▶ **What you will do**: Beginning with the line that holds "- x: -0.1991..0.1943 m", retype the rest of the listing exactly, last line included.

▶ **Extracted material**:
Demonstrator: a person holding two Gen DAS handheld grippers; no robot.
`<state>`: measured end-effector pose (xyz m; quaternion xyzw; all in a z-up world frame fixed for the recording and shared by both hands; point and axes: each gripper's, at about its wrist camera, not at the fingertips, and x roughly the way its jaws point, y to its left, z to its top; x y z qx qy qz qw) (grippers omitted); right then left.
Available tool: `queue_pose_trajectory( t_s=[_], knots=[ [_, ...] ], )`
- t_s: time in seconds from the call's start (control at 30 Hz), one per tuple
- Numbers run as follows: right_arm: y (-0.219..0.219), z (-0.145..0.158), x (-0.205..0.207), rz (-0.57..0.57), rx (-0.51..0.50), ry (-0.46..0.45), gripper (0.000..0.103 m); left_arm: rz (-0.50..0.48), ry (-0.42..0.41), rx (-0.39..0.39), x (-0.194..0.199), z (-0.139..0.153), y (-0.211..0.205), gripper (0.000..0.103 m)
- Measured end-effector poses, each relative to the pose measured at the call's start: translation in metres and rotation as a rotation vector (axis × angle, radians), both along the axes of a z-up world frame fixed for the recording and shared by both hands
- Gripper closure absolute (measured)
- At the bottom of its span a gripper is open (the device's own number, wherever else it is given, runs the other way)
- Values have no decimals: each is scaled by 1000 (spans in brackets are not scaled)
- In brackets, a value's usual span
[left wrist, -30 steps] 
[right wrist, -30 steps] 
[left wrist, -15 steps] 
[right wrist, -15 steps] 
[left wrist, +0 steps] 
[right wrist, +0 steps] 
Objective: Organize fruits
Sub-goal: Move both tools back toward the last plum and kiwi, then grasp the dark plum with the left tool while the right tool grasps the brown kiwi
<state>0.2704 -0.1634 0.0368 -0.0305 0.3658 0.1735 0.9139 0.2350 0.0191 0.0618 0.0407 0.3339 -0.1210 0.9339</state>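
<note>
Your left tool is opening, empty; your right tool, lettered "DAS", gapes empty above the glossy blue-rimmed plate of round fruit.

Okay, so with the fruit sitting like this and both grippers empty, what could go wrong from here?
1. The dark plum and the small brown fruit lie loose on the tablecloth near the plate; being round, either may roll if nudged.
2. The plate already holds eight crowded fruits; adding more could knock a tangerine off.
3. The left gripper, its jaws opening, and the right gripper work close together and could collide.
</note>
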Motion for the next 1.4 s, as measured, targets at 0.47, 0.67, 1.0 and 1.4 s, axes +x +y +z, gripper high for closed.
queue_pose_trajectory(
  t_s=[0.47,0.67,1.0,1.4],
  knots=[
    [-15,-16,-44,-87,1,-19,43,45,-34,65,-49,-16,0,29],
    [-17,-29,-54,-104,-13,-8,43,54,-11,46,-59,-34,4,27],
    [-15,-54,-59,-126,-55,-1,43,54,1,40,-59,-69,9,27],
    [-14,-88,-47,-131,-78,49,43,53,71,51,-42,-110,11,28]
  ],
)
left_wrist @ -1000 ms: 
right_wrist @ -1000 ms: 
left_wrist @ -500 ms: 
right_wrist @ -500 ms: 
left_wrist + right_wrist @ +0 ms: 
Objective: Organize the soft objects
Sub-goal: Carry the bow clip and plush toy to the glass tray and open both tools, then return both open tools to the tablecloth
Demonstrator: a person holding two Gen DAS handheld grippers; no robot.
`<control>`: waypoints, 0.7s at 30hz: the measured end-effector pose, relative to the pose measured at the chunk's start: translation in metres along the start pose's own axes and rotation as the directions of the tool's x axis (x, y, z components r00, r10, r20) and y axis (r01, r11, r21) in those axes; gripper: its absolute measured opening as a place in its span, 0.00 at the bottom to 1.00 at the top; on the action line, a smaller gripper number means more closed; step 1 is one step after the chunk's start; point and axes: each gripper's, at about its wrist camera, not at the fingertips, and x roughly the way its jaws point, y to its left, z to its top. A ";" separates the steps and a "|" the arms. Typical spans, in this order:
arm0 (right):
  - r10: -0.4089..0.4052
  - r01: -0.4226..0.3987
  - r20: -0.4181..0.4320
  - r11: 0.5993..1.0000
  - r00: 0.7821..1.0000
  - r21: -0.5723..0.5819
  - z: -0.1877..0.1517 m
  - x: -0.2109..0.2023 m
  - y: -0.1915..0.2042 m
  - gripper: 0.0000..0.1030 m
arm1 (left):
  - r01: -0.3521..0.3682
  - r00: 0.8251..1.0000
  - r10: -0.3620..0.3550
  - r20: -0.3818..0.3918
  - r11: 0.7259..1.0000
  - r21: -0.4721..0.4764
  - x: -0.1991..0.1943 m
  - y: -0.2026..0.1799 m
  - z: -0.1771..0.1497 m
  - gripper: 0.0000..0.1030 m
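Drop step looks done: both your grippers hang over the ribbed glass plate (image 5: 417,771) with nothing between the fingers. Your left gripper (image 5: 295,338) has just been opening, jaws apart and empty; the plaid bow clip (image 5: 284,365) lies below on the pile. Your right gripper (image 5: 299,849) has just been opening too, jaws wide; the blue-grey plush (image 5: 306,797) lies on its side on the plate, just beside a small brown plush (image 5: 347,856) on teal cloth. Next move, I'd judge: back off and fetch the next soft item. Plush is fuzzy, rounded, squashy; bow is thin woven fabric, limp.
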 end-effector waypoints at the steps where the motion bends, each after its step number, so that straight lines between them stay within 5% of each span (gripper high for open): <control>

▶ **Task response**:
  - x: -0.1991..0.1943 m
  - y: -0.2026..0.1799 m
  - z: -0.1771..0.1497 m
  - gripper: 0.0000..0.1030 m
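Drop step looks done: both your grippers hang over the ribbed glass plate (image 5: 417,771) with nothing between the fingers. Your left gripper (image 5: 295,338) has just been opening, jaws apart and empty; the plaid bow clip (image 5: 284,365) lies below on the pile. Your right gripper (image 5: 299,849) has just been opening too, jaws wide; the blue-grey plush (image 5: 306,797) lies on its side on the plate, just beside a small brown plush (image 5: 347,856) on teal cloth. Next move, I'd judge: back off and fetch the next soft item. Plush is fuzzy, rounded, squashy; bow is thin woven fabric, limp.
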 end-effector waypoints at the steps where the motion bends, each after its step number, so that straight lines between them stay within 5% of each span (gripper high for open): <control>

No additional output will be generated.